Stored data entries:
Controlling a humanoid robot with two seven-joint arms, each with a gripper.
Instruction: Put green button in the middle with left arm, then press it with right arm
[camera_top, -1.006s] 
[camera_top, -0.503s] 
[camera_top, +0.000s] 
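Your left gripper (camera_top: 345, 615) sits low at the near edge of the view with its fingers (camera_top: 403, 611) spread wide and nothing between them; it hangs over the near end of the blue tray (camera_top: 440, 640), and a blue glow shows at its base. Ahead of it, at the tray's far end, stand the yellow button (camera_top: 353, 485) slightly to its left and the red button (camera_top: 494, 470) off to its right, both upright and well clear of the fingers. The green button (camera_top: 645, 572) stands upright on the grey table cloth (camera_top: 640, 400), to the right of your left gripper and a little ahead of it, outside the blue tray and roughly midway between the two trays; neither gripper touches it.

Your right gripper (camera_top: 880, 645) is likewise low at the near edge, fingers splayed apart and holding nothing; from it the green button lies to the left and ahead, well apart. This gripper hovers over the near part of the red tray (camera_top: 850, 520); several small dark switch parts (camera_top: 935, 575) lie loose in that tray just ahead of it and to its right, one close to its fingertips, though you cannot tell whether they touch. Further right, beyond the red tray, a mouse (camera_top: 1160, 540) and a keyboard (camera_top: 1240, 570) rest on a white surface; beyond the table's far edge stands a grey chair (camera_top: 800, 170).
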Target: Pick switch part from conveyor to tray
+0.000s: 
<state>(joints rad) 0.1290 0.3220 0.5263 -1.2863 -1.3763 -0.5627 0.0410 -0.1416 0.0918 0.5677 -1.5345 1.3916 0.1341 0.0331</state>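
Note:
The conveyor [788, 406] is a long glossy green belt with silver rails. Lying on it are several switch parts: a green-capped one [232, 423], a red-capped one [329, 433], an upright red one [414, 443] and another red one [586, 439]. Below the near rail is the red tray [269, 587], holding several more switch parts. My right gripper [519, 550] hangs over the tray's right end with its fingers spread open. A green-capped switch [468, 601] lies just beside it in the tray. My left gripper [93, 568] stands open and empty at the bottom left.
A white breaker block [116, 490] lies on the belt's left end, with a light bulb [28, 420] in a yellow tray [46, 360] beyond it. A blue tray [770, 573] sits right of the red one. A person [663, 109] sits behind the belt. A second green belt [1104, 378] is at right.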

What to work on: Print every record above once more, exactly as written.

Answer space:
Controlling a humanoid robot with two seven-joint arms, each with a gripper.
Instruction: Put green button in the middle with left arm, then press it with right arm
[camera_top, -1.006s] 
[camera_top, -0.503s] 
[camera_top, +0.000s] 
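Your left gripper (camera_top: 345, 615) sits low at the near edge of the view with its fingers (camera_top: 403, 611) spread wide and nothing between them; it hangs over the near end of the blue tray (camera_top: 440, 640), and a blue glow shows at its base. Ahead of it, at the tray's far end, stand the yellow button (camera_top: 353, 485) slightly to its left and the red button (camera_top: 494, 470) off to its right, both upright and well clear of the fingers. The green button (camera_top: 645, 572) stands upright on the grey table cloth (camera_top: 640, 400), to the right of your left gripper and a little ahead of it, outside the blue tray and roughly midway between the two trays; neither gripper touches it.

Your right gripper (camera_top: 880, 645) is likewise low at the near edge, fingers splayed apart and holding nothing; from it the green button lies to the left and ahead, well apart. This gripper hovers over the near part of the red tray (camera_top: 850, 520); several small dark switch parts (camera_top: 935, 575) lie loose in that tray just ahead of it and to its right, one close to its fingertips, though you cannot tell whether they touch. Further right, beyond the red tray, a mouse (camera_top: 1160, 540) and a keyboard (camera_top: 1240, 570) rest on a white surface; beyond the table's far edge stands a grey chair (camera_top: 800, 170).
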Target: Pick switch part from conveyor to tray
+0.000s: 
<state>(joints rad) 0.1290 0.3220 0.5263 -1.2863 -1.3763 -0.5627 0.0410 -0.1416 0.0918 0.5677 -1.5345 1.3916 0.1341 0.0331</state>
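Note:
The conveyor [788, 406] is a long glossy green belt with silver rails. Lying on it are several switch parts: a green-capped one [232, 423], a red-capped one [329, 433], an upright red one [414, 443] and another red one [586, 439]. Below the near rail is the red tray [269, 587], holding several more switch parts. My right gripper [519, 550] hangs over the tray's right end with its fingers spread open. A green-capped switch [468, 601] lies just beside it in the tray. My left gripper [93, 568] stands open and empty at the bottom left.
A white breaker block [116, 490] lies on the belt's left end, with a light bulb [28, 420] in a yellow tray [46, 360] beyond it. A blue tray [770, 573] sits right of the red one. A person [663, 109] sits behind the belt. A second green belt [1104, 378] is at right.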

Nothing further is needed to complete the exercise.